Firestorm Labs’ $82M Bet - If Supply Chains Fail, Bring the Factory to the Battlefield

In a Pacific conflict, the United States faces an inconvenient reality: its drone factories are thousands of miles from the fight.
Those factories depend on fragile supply chains—cargo ships, aircraft, ports and runways—all of them vulnerable. If the flow of parts is disrupted, production stops. And in a modern war, stopping production may matter more than losing a battle.
San Diego–based Firestorm Labs thinks the solution isn’t hardening the supply chain. It’s eliminating it altogether.
This week, Firestorm announced an $82 million Series B round, bringing total funding to $153 million. The round was led by Washington Harbour Partners, with backing from NEA, In‑Q‑Tel, Lockheed Martin Ventures, Booz Allen Ventures, and others. The funding will accelerate deployment of xCell, a containerized drone factory designed to operate directly in contested environments.
Each xCell unit fits inside a standard shipping container. Inside is an industrial‑grade HP 3D printer, covered by a five‑year global exclusivity agreement, capable of printing drone airframes and systems in under 24 hours. Final components and payloads are added separately, allowing rapid reconfiguration based on mission needs.
Firestorm didn’t initially set out to build factories. The company started as a drone manufacturer, but feedback from military customers drove a pivot. They didn’t want drones delivered months later. They wanted drones built where the fight is.
CEO Dan Magy, a veteran defense tech founder, leads the company alongside co‑founder Chad McCoy, a former special operations professional, and CTO Ian Muceus, who holds more than a dozen patents in additive manufacturing. Their backgrounds converge around a single idea: speed beats scale when logistics are under fire.

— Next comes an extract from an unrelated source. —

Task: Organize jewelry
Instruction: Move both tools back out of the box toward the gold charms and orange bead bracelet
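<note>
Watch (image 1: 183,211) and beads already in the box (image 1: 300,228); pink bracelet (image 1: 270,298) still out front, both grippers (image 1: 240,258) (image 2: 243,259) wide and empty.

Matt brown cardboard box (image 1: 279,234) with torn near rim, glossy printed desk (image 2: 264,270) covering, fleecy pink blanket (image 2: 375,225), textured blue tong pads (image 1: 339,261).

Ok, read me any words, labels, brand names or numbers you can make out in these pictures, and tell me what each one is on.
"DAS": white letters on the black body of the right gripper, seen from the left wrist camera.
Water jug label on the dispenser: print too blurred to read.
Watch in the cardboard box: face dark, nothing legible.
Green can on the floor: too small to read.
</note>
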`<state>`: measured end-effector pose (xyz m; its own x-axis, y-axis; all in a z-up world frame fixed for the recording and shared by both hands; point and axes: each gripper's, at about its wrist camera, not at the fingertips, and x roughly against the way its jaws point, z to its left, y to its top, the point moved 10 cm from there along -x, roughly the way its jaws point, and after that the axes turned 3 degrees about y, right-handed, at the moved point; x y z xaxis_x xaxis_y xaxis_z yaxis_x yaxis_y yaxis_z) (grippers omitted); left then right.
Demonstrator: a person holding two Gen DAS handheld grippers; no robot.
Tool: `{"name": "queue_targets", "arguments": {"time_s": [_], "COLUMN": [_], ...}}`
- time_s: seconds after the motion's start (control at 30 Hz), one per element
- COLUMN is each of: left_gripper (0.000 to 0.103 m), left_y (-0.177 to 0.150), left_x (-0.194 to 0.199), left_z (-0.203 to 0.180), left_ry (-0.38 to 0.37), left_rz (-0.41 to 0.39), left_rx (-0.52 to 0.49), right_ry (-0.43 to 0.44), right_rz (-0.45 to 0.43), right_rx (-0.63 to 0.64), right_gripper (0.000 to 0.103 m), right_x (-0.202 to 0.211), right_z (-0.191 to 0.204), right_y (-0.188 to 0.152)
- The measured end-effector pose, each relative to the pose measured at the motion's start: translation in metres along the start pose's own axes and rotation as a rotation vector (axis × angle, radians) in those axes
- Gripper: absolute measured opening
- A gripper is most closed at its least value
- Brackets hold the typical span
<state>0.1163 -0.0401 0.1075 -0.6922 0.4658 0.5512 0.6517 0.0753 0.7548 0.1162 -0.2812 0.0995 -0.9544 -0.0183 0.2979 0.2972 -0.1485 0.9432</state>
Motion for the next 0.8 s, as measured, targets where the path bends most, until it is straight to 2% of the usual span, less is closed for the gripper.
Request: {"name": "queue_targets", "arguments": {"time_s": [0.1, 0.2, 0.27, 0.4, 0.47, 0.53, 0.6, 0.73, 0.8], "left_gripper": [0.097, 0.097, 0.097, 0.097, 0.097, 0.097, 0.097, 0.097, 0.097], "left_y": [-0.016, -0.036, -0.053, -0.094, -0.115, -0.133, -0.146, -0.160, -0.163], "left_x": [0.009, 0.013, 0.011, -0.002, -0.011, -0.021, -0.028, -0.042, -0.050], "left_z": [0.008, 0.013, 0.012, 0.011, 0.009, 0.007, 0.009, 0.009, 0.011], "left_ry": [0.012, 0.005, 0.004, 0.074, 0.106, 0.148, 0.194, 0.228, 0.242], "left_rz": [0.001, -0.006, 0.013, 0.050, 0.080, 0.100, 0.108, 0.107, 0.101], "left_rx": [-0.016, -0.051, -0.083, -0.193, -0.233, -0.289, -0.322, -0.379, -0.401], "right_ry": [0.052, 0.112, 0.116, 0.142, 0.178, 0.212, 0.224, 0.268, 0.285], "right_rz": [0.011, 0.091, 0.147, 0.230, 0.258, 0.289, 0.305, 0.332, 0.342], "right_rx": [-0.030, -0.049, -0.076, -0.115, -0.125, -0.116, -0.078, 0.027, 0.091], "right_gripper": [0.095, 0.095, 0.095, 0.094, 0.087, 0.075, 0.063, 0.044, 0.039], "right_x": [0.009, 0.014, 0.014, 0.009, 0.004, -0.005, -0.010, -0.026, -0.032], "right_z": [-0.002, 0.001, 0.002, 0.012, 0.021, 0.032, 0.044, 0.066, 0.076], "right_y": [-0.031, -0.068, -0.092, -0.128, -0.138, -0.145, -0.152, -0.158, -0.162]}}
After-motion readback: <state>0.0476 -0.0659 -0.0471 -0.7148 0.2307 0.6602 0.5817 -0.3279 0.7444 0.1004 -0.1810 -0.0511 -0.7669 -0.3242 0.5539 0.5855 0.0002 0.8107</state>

The Pentagon agrees. “Contested logistics”—the ability to move and produce weapons while under attack - has become one of only six national critical technology areas for U.S. defense investment. Fixed manufacturing sites are now seen not as assets, but as targets.
Firestorm’s xCell platform turns that vulnerability into something mobile, modular, and replaceable.
The drones produced inside xCell aren’t single‑purpose. According to Magy, they can be configured for surveillance, electronic warfare, and lethal operations, depending on operational requirements. All platforms are delivered to uniformed Department of Defense commands, which deploy them according to existing doctrine.
This isn’t a lab experiment. Firestorm says two xCell units are already deployed domestically—one with the Air Force Research Laboratory in New York and another with Air Force Special Operations Command in Florida. While the company declined to disclose specifics, it confirmed the platform is operational in the Indo‑Pacific, where logistics challenges are at their most severe.
The value isn’t limited to drones. The Army has used xCell to print replacement parts for a Bradley Fighting Vehicle on‑site—components that would normally take months to procure through traditional supply chains. In war, time lost to bureaucracy can be fatal.
Firestorm’s contracts reflect that urgency. The company generates revenue through hardware sales and defense contracts across all U.S. military branches. Its U.S. Air Force agreement alone carries a $100 million ceiling, with $27 million obligated so far.
The bigger ambition lies ahead. Magy has described the Indo‑Pacific as Firestorm’s “main event,” with the goal of full operational deployment within the next two years.
If the last decade of warfare was about precision, the next may be about production speed.
Firestorm Labs isn’t just building drones.
It’s rewriting where wars are manufactured.